With respect to installed performance, the ELINT system must be able to deal with any physical effects of the platform on the system performance, which often relates to interference or blockage of the operational IFOV from wings or other antennas.
Beyond the special considerations of the installed performance, the user must address the mutual interference problem and the ELINT system design must not only deal with the potential interference for the EME, but it must anticipate the fact that the onboard emitters will compromise its ability to effectively conduct its mission. It is of little benefit if the ELINT system performance is degraded by on-board emitters, especially high-duty-cycle data links, which in this case will present the ELINT system not only with interference at the operating frequency, but often at frequencies that are harmonically related or produced by intermodulation.
This article has not addressed the COMINT aspect of a SIGINT-based UAV operating against the IAD network. Nonetheless, at the periphery and deep inside the bubble, multiple long-range early-warning radars (most of which will be mobile or easily transportable) will share track data over LPI data links with other radar systems, their long-range SAMS and associated weapons systems, as well as their command nodes. Therefore, in building the picture of the IAD network, the data links that network the radar systems together, as well as the SAM systems, must be an essential part of the intelligence picture, especially in anticipation of SEAD operations.

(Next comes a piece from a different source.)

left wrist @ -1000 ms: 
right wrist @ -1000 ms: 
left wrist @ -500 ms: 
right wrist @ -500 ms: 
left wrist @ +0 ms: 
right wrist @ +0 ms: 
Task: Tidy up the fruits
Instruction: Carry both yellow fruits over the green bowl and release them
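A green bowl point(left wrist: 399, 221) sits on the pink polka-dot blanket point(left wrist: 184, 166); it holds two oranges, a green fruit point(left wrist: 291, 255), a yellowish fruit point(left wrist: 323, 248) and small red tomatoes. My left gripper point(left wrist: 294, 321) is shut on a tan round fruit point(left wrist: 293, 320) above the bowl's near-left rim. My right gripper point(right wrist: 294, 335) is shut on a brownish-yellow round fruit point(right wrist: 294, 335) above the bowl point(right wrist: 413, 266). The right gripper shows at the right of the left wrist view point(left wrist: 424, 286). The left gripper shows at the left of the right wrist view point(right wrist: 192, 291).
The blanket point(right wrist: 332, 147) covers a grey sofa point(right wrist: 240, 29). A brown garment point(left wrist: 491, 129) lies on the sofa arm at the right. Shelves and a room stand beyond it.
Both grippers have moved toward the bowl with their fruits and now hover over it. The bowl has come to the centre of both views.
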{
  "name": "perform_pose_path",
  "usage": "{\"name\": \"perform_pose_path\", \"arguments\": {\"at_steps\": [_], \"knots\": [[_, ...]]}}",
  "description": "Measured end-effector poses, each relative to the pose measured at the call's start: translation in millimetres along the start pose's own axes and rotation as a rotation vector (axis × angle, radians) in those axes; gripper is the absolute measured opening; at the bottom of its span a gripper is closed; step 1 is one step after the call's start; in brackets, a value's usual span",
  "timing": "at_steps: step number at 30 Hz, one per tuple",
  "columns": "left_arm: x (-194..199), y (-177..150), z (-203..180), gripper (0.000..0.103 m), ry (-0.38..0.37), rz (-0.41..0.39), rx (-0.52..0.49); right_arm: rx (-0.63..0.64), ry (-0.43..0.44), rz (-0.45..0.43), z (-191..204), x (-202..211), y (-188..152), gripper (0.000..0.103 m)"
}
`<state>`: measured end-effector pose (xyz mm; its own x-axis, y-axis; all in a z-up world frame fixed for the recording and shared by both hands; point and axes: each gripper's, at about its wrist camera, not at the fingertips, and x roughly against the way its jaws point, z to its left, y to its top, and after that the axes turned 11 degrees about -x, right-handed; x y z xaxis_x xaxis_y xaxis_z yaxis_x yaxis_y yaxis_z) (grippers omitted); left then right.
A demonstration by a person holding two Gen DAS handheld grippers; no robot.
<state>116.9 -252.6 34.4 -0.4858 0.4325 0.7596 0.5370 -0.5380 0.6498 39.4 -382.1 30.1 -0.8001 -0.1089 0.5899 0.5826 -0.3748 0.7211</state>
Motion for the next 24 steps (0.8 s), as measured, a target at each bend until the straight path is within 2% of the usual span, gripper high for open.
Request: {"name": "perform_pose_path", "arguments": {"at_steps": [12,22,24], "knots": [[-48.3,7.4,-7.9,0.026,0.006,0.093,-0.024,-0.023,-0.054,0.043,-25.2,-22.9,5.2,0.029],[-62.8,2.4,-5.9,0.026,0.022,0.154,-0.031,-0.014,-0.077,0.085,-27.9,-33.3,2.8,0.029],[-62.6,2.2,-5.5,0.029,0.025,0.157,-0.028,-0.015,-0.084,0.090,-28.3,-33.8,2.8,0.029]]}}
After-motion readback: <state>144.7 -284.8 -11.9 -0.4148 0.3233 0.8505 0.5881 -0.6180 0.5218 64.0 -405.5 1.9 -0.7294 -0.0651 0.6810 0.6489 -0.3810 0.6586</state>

Beyond the use of a UAV to perform the ELINT mission at the edge of or inside the A2AD bubble, we can also imagine that a suitably designed UAV and payload can be used to provide airborne electronic attack (AEA), with some of the same advantages as afforded the ELINT platform. However, this discussion is outside of the scope of this article, and is a topic for the future. ♦
About the Author: Mike Gale is the Director, EW Systems, at Telemus in Ottawa, Canada. For the past 10 years he has served in a variety of roles in ELINT and AEA programs at Telemus. Mike began his career as an engineer for Plessey Radar Ltd, UK and following a move to Canada, headed up the new EW business at Canadian Astronautics Ltd. in 1981. He joined Telemus Electronic Systems, Inc., in 1984 and lead a number of ELINT related R&D programs prior to serving as President and CEO of the company for many years, before it was acquired by Ultra. Mike has served as member of the Defense Research Establishment Ottawa EW R&D peer review committee and in 2015 Mike’s contribution to EW was recognized by the AOC, when he was selected to receive the 2015 Joseph W. Kearney, EW pioneer award.